--- WORK REQUEST ---
The listing that follows must be retyped in full, exactly.

--- DATA SHOWN ---
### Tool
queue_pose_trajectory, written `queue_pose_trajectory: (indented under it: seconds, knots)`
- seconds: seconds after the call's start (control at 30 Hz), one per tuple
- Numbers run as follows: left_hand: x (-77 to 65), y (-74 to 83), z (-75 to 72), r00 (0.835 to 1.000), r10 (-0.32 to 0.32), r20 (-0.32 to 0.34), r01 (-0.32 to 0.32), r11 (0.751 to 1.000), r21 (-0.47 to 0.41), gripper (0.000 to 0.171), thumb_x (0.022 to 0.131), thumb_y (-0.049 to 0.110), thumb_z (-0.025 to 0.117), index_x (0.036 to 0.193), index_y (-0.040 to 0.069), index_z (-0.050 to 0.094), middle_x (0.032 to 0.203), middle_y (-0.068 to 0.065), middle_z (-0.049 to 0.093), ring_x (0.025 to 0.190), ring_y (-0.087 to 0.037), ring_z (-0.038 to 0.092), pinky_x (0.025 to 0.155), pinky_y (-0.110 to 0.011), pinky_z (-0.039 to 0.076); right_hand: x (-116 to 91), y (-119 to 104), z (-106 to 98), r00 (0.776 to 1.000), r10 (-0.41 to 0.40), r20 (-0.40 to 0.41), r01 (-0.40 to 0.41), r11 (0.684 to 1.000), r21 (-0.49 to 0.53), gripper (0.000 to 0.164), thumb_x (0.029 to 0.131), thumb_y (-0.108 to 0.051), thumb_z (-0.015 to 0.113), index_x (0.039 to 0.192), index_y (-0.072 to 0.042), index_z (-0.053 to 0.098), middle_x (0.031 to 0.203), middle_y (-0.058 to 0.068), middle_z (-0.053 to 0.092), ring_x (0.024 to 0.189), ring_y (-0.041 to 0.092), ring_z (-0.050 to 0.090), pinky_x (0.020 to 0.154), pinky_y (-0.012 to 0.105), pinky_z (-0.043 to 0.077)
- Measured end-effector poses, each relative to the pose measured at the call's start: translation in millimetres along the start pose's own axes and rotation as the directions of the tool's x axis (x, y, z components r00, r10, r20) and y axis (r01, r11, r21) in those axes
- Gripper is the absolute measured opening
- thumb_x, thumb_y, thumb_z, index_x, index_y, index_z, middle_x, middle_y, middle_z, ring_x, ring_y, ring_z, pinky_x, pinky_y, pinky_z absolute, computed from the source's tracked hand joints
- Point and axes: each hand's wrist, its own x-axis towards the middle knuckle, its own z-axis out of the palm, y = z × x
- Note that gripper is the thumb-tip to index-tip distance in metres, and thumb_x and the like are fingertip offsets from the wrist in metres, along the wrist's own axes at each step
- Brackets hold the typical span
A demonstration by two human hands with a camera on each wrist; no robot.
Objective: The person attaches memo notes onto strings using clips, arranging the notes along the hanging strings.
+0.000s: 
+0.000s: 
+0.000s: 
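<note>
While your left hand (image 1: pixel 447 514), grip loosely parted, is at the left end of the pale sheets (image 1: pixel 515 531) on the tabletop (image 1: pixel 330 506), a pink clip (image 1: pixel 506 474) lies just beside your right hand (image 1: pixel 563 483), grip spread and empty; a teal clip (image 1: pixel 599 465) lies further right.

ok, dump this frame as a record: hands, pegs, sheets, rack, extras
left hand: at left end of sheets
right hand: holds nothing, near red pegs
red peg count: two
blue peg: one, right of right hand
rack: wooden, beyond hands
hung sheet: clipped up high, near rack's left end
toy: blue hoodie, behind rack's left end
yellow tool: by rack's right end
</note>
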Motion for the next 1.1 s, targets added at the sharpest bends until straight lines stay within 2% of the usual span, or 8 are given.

--- TASK ANSWER ---
### Tool
queue_pose_trajectory, written `queue_pose_trajectory: (indented under it: seconds, knots)`
- seconds: seconds after the call's start (control at 30 Hz), one per tuple
- Numbers run as follows: left_hand: x (-77 to 65), y (-74 to 83), z (-75 to 72), r00 (0.835 to 1.000), r10 (-0.32 to 0.32), r20 (-0.32 to 0.34), r01 (-0.32 to 0.32), r11 (0.751 to 1.000), r21 (-0.47 to 0.41), gripper (0.000 to 0.171), thumb_x (0.022 to 0.131), thumb_y (-0.049 to 0.110), thumb_z (-0.025 to 0.117), index_x (0.036 to 0.193), index_y (-0.040 to 0.069), index_z (-0.050 to 0.094), middle_x (0.032 to 0.203), middle_y (-0.068 to 0.065), middle_z (-0.049 to 0.093), ring_x (0.025 to 0.190), ring_y (-0.087 to 0.037), ring_z (-0.038 to 0.092), pinky_x (0.025 to 0.155), pinky_y (-0.110 to 0.011), pinky_z (-0.039 to 0.076); right_hand: x (-116 to 91), y (-119 to 104), z (-106 to 98), r00 (0.776 to 1.000), r10 (-0.41 to 0.40), r20 (-0.40 to 0.41), r01 (-0.40 to 0.41), r11 (0.684 to 1.000), r21 (-0.49 to 0.53), gripper (0.000 to 0.164), thumb_x (0.029 to 0.131), thumb_y (-0.108 to 0.051), thumb_z (-0.015 to 0.113), index_x (0.039 to 0.192), index_y (-0.072 to 0.042), index_z (-0.053 to 0.098), middle_x (0.031 to 0.203), middle_y (-0.058 to 0.068), middle_z (-0.053 to 0.092), ring_x (0.024 to 0.189), ring_y (-0.041 to 0.092), ring_z (-0.050 to 0.090), pinky_x (0.020 to 0.154), pinky_y (-0.012 to 0.105), pinky_z (-0.043 to 0.077)
- Measured end-effector poses, each relative to the pose measured at the call's start: translation in millimetres along the start pose's own axes and rotation as the directions of the tool's x axis (x, y, z components r00, r10, r20) and y axis (r01, r11, r21) in those axes
- Gripper is the absolute measured opening
- thumb_x, thumb_y, thumb_z, index_x, index_y, index_z, middle_x, middle_y, middle_z, ring_x, ring_y, ring_z, pinky_x, pinky_y, pinky_z absolute, computed from the source's tracked hand joints
- Point and axes: each hand's wrist, its own x-axis towards the middle knuckle, its own z-axis out of the palm, y = z × x
- Note that gripper is the thumb-tip to index-tip distance in metres, and thumb_x and the like are fingertip offsets from the wrist in metres, along the wrist's own axes at each step
- Brackets hold the typical span
A demonstration by two human hands with a camera on each wrist; no robot.
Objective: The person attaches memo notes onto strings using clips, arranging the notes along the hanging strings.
+0.000s: 
+0.000s: 
+0.000s: 
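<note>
While your left hand (image 1: pixel 447 514), grip loosely parted, is at the left end of the pale sheets (image 1: pixel 515 531) on the tabletop (image 1: pixel 330 506), a pink clip (image 1: pixel 506 474) lies just beside your right hand (image 1: pixel 563 483), grip spread and empty; a teal clip (image 1: pixel 599 465) lies further right.

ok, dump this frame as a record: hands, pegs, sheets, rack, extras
left hand: at left end of sheets
right hand: holds nothing, near red pegs
red peg count: two
blue peg: one, right of right hand
rack: wooden, beyond hands
hung sheet: clipped up high, near rack's left end
toy: blue hoodie, behind rack's left end
yellow tool: by rack's right end
</note>
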Motion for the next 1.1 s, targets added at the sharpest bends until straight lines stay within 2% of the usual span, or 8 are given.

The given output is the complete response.